The NYPD has been releasing intersection-level collision reports every month since August 2011. I’ve been collecting and processing these reports from an obfuscated Excel (originally only PDF) format into machine-readable CSVs.
These reports are the basis for NYC Crashmapper, an interactive map of these collisions across the city. Unfortunately, the actual releases do not include geographical information; they include only the borough, police precinct, and street intersection. With some help from Tom Swanson, most of these intersections were geocoded using ArcGIS, while new intersections appearing on the monthly report were batched through Google’s public geocoder.
This process yielded longitude and latitude for about 97% of the almost 44,000 intersections with collisions on record for the last several years. However, there were clearly problems with the data. Sometimes Google would get it wrong, placing an intersection well outside the boundaries of New York, or simply place an intersection in the wrong police precinct. Occasionally I would do cleanings to filter these out, but at heart Google’s geocoder is something of a black box. I knew some percentage of the intersections had the wrong longitude/latitude, but it was impossible to know precisely how many, or how wrong they were.

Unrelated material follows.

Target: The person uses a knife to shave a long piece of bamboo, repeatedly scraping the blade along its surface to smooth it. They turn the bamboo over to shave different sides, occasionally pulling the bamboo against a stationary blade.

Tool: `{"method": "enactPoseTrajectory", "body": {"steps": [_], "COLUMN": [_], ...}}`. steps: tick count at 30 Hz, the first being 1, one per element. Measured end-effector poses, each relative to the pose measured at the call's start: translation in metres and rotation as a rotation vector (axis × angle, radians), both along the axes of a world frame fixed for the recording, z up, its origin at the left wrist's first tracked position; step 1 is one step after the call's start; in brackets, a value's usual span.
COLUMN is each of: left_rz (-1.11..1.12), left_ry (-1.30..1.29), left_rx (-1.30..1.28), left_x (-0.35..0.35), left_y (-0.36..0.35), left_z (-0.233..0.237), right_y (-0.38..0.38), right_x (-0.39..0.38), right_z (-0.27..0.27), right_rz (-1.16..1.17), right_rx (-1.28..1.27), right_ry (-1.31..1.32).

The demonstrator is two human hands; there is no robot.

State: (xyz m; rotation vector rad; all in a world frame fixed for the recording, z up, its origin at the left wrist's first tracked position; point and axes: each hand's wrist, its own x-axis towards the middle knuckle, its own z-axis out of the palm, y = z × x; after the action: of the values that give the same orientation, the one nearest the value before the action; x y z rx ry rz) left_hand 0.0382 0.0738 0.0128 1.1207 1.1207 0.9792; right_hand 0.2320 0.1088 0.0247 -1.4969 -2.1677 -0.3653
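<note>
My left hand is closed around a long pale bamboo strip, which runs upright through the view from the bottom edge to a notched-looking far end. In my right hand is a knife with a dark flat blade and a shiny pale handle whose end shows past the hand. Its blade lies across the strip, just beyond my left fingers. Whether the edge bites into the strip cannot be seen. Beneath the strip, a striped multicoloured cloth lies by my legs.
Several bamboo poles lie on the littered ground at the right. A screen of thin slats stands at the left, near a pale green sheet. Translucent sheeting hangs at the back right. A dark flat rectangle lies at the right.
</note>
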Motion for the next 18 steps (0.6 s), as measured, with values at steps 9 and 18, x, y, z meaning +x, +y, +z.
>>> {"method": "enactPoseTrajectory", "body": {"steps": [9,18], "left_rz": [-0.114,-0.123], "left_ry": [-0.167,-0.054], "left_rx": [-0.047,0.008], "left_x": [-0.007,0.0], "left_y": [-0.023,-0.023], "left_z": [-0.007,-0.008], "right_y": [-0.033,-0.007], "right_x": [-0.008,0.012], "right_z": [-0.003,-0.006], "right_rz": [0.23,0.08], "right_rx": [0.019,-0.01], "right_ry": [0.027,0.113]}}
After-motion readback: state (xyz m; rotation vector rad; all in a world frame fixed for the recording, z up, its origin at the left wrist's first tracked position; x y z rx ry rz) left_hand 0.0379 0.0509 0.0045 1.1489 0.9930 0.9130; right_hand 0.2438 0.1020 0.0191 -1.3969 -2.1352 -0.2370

While NYC’s own geocoder has been floating around for a while, it was originally a Windows-only executable. I messed around with it, but booting up a Virtualbox and clicking around in a GUI couldn’t be easily integrated into an automated workflow.
Now the same data is available, although it requires an app registration and delay (several days, for me), as the Geoclient API. Six REST endpoints provide longitude and latitude, alongside a host of other info (city council districts, police precincts, etc.) as JSON based off of address, intersection, blockface, place name, BBL, or BIN input. I wrapped the API in Python bindings to make it a bit easier to work with.
Upon receiving email confirmation from DoITT that my app had been approved to use the API, I ran through the 44,000 intersections. There doesn’t appear to be any kind of rate limiting, and the process went relatively quickly. There’s no batch feature at the moment, so each request must be made individually.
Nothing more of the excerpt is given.